When mitochondria and ER come into contact with each other, MAM is formed to facilitate calcium transport. If an excessive amount of calcium is transported into mitochondria, it compromises its functioning and leads to the onset of disease. MAM has recently emerged as the center of attention after its role as a cellular signaling hub was discovered. In fact, genetic degeneration has been detected in the MAM of many patients suffering from degenerative neural diseases.
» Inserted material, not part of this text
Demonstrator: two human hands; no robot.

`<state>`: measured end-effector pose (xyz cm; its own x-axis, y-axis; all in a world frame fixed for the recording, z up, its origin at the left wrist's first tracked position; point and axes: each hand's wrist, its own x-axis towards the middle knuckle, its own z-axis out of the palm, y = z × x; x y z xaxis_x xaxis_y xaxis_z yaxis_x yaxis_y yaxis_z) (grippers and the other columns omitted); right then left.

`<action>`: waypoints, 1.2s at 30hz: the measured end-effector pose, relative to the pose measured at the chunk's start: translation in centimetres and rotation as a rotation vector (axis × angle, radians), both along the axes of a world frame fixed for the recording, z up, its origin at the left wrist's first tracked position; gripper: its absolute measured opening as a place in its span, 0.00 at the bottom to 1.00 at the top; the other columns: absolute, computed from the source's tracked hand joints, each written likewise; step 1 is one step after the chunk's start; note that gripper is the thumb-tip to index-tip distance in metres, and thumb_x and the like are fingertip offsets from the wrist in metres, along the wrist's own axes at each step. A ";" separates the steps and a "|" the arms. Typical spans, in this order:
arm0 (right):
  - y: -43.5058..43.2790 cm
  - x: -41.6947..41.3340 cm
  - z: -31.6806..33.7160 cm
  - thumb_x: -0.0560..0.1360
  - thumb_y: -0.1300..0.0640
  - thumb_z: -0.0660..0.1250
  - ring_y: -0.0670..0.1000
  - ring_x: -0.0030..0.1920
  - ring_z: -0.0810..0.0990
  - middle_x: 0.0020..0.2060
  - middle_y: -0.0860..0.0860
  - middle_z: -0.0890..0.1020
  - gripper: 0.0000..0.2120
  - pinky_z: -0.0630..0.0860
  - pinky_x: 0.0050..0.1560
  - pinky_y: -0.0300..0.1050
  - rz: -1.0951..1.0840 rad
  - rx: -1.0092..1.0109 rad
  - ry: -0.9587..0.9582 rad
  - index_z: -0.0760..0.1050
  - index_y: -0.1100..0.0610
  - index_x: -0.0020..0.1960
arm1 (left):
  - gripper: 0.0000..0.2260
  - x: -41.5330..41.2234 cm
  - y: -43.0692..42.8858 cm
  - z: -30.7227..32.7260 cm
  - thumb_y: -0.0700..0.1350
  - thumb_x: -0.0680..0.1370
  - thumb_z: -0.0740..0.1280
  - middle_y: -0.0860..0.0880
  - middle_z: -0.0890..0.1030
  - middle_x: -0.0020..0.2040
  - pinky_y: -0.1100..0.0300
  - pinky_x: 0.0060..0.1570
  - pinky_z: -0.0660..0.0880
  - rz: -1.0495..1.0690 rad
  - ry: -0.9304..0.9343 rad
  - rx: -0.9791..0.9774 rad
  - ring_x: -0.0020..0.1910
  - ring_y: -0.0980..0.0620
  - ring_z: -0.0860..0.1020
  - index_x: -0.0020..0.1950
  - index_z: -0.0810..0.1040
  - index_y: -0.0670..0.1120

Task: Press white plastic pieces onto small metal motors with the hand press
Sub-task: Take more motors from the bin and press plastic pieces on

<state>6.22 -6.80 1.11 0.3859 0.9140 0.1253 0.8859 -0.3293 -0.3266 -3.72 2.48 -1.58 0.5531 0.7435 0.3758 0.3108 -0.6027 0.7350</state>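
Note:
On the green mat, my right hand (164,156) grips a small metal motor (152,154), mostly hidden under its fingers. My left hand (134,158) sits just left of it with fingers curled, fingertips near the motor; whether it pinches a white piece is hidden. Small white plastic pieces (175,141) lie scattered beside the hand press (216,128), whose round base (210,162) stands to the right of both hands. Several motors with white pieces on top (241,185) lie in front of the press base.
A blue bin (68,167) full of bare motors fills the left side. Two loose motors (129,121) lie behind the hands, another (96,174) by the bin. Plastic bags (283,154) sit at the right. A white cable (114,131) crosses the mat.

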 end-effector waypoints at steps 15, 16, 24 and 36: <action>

The joint research team invented a new technique (Contact-ID) for labeling and analyzing proteins localized at MAM and identified 115 MAM-specific proteins within live human cells through this technique.
Up until now, the centrifuge method has mainly been used to analyze the structure of MAM-specific proteins. However, this method had the disadvantages of excessive noise generated during the splitting process and low efficiency. The team's newly invented technique overcomes such challenges.
The large area-3-D scanning electron microscopy (SEM) adopted by KBRI last year was also used to observe three-dimensional MAM structure within cells. As a result, it was discovered that FKBP8, an outer mitochondrial membrane (OMM) protein, facilitates the creation of MAM connecting mitochondria and ER and plays an instrumental role in calcium transport.
This study is significant in that it discovered proteins capable of regulating an increase in mitochondrial calcium, which is now known as a common cause of neurodegenerative diseases. This study is expected to be utilized as a new milestone in developing treatment options for Alzheimer's disease, Parkinson's disease, etc., in the future.
Dr. Mun Ji-young, a joint corresponding author, and Dr. Jung Min-kyo, a joint author, of KBRI said, "Diseases occur when inter-organelle communication is hindered or disturbed. We succeeded in more accurately identifying MAM-specific proteins that engage in this process."
They added, "We conducted joint research on the functions of FKBP8 from among the identified proteins. Our follow-up study will be targeted at its activities as a key factor for delaying or preventing damage to mitochondria."